**INSTRUCTIONS TO FOLLOW**
Write each entry out again, exactly as it is written.

**EXERCISE DATA**
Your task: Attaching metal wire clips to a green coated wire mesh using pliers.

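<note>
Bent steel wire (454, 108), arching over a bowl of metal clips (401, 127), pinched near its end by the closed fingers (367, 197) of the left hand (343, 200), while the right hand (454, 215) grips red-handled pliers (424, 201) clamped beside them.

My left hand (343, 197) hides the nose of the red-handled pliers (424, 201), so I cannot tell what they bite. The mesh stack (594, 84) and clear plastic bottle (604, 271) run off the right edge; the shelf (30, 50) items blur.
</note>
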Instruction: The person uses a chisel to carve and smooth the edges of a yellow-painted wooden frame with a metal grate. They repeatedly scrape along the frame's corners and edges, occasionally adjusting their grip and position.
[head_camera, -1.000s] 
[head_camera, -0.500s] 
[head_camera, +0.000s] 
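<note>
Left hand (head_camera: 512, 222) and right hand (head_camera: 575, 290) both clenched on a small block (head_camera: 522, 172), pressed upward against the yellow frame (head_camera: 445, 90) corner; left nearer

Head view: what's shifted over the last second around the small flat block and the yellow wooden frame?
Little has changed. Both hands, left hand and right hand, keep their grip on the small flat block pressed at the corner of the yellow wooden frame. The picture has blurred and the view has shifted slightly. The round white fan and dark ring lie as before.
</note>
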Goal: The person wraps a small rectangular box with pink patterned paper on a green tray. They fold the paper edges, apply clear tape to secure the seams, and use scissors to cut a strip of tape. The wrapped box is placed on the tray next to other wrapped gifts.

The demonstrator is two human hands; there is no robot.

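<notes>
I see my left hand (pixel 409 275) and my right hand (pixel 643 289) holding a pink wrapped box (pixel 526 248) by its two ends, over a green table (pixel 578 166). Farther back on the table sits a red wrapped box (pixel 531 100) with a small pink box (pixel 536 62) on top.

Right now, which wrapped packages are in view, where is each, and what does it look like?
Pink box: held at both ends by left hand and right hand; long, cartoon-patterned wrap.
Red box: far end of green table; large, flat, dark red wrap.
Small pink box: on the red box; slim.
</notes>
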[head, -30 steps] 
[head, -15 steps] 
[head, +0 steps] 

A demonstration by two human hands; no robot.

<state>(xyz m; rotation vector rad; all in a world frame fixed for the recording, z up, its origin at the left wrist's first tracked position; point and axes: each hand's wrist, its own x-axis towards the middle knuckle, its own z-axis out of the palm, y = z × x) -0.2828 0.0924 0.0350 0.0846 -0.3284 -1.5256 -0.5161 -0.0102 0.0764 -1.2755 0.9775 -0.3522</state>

**ANSWER TO THE EXERCISE**
Your task: Attaching metal wire clips to a green coated wire mesh using pliers.

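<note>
Bent steel wire (454, 108), arching over a bowl of metal clips (401, 127), pinched near its end by the closed fingers (367, 197) of the left hand (343, 200), while the right hand (454, 215) grips red-handled pliers (424, 201) clamped beside them.

My left hand (343, 197) hides the nose of the red-handled pliers (424, 201), so I cannot tell what they bite. The mesh stack (594, 84) and clear plastic bottle (604, 271) run off the right edge; the shelf (30, 50) items blur.
</note>
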Instruction: The person uses a chisel to carve and smooth the edges of a yellow-painted wooden frame with a metal grate. They repeatedly scrape along the frame's corners and edges, occasionally adjusting their grip and position.
[head_camera, -1.000s] 
[head_camera, -0.500s] 
[head_camera, +0.000s] 
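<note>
Left hand (head_camera: 512, 222) and right hand (head_camera: 575, 290) both clenched on a small block (head_camera: 522, 172), pressed upward against the yellow frame (head_camera: 445, 90) corner; left nearer

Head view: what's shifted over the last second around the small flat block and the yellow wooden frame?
Little has changed. Both hands, left hand and right hand, keep their grip on the small flat block pressed at the corner of the yellow wooden frame. The picture has blurred and the view has shifted slightly. The round white fan and dark ring lie as before.
</note>
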Goal: The person wraps a small rectangular box with pink patterned paper on a green tray. They fold the paper edges, apply clear tape to secure the seams, and use scissors to cut a strip of tape. The wrapped box is placed on the tray next to other wrapped gifts.

The demonstrator is two human hands; there is no robot.

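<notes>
I see my left hand (pixel 409 275) and my right hand (pixel 643 289) holding a pink wrapped box (pixel 526 248) by its two ends, over a green table (pixel 578 166). Farther back on the table sits a red wrapped box (pixel 531 100) with a small pink box (pixel 536 62) on top.

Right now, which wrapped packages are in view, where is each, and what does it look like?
Pink box: held at both ends by left hand and right hand; long, cartoon-patterned wrap.
Red box: far end of green table; large, flat, dark red wrap.
Small pink box: on the red box; slim.
</notes>
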[head, -30 steps] 
[head, -15 steps] 
[head, +0 steps] 

A demonstration by two human hands; no robot.

<state>(xyz m; rotation vector rad; all in a world frame fixed for the recording, z up, its origin at the left wrist's first tracked position; point and axes: each hand's wrist, its own x-axis towards the middle knuckle, its own z-axis out of the palm, y = z × x) -0.2828 0.0924 0.0350 0.0846 -0.3284 -1.5256 -0.5161 -0.0102 0.0764 -1.2755 0.9775 -0.3522</state>

What precedes this is the full answer.